**TASK INSTRUCTIONS**
Only the lines from the top of the data through the line with "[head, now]" should be repeated, each exactly as written.

**Data extracted from a collection**
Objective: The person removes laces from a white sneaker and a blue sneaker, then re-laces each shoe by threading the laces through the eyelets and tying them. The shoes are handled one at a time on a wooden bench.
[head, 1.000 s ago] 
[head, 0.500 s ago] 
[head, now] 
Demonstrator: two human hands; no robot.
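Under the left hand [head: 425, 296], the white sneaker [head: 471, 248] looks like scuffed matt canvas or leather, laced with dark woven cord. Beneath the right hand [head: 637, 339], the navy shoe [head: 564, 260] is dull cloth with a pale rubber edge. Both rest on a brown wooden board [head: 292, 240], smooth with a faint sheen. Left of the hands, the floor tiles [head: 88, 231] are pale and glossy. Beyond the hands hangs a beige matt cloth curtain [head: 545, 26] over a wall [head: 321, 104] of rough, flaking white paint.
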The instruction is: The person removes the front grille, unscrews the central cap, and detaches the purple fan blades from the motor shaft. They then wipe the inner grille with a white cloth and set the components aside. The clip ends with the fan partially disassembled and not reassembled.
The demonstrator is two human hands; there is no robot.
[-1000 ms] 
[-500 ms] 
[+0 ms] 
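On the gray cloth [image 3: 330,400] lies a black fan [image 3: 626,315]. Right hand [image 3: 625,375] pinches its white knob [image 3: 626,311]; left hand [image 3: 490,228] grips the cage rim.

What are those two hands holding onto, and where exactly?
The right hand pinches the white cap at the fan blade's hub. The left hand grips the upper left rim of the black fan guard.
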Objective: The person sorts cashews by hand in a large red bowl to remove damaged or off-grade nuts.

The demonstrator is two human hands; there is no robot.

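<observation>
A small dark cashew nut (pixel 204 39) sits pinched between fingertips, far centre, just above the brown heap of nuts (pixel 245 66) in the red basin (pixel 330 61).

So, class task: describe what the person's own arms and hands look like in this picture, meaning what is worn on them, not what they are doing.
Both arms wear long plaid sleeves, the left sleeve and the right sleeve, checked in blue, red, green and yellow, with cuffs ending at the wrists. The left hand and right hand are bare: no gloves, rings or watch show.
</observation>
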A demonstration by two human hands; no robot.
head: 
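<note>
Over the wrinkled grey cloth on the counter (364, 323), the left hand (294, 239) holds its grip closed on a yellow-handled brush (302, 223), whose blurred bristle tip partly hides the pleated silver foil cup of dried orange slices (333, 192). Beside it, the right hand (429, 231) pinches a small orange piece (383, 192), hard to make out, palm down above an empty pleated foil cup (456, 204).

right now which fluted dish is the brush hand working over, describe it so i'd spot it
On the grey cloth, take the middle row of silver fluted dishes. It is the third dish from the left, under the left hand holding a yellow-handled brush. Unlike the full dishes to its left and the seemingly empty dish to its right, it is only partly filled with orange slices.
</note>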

**PROBLEM SOLUTION**
Objective: The person removes laces from a white sneaker and a blue sneaker, then re-laces each shoe by threading the laces through the eyelets and tying them. The shoes are handled one at a time on a wooden bench.
[head, 1.000 s ago] 
[head, 0.500 s ago] 
[head, now] 

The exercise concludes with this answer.